Suffice to say, sport authorities distinguish between this sort of corruption and match-throwing designed to gain a competitive edge. Japan’s women’s soccer coach, Norio Sasaki, for example, escaped punishment after his players revealed he deliberately fielded a weak squad in a July 31 game against South Africa because winning the game would have sent the team through a tougher draw (“It’s something we needed to do in order to get a medal,” explained Japanese player Azusa Iwashimizu after playing to a 0-0 tie). And some ethicists agree. “Since when is strategy abusive to sport?” asked Julian Savulescu, director of the University of Oxford’s Uehiro Centre for Practical Ethics, in a blog post. “If there is a problem, then the rules for the draw should be changed.”

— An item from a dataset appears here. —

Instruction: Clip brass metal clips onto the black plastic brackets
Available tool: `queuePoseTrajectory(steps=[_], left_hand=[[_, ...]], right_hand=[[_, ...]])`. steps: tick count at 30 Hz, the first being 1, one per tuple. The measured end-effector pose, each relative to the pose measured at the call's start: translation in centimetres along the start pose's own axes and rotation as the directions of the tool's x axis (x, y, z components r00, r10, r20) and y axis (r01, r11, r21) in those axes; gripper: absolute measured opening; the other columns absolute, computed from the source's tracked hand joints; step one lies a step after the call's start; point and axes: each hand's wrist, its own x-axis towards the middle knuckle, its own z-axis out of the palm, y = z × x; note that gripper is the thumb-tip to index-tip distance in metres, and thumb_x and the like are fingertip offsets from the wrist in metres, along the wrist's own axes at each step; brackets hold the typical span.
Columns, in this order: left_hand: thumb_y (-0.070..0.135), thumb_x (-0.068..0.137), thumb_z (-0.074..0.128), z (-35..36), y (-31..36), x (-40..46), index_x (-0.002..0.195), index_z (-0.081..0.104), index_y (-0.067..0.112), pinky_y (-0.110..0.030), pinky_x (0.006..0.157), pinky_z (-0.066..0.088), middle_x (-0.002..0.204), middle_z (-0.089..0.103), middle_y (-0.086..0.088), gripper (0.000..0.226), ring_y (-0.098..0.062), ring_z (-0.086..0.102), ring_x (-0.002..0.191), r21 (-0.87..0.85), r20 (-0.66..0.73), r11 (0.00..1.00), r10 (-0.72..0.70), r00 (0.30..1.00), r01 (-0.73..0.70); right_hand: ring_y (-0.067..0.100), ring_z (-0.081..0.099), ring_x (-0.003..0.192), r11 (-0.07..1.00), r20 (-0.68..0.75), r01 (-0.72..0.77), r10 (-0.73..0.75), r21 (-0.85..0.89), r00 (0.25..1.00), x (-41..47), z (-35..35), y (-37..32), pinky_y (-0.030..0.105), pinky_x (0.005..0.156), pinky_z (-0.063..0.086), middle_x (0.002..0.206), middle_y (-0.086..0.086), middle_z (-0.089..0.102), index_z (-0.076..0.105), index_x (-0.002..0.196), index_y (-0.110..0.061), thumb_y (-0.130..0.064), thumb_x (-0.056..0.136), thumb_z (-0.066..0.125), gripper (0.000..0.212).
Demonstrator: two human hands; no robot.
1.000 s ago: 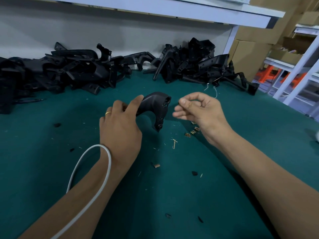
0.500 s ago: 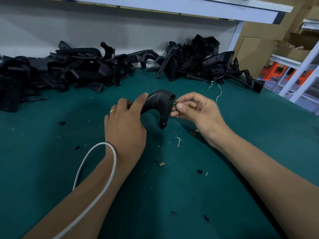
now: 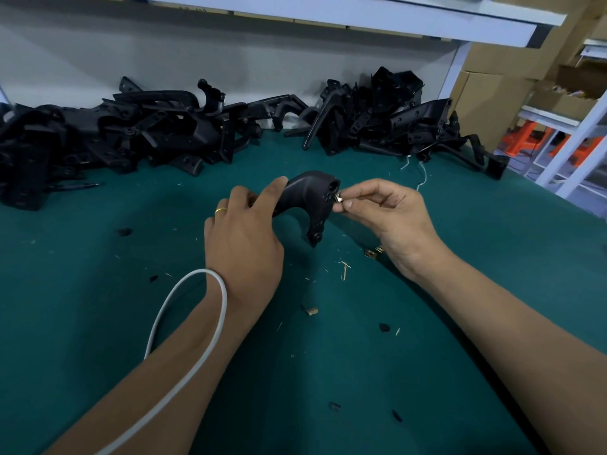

Still, it flies in the face of the soaring rhetoric of the Olympic oath, which calls on athletes and officials alike to act in “the true spirit of sportsmanship.”And it’s downright insulting to an increasingly savvy generation of fans, who are shelling out small fortunes for Olympic tickets: at the Shimizu-Abdulhamidov boxing match, where many spectators had travelled from other continents, boos and catcalls rained down from the stands.

As for badminton, some said birdie-gate would serve the sport in an indirect way, shining a light on its dark side while creating a pleasing underdog in the Bruce-Li duo. But the case is hard to stand up. Yu and Wang were said to be tanking in hope of avoiding an all-China matchup in the early elimination phase. But the gold-medal match was an all-China matchup, anyway, while Li and Bruce lost a bronze-medal match and quickly faded from view. With so few lessons learned, it might soon be time to attach a caveat to the Olympic motto: if necessary, slower, lower and weaker.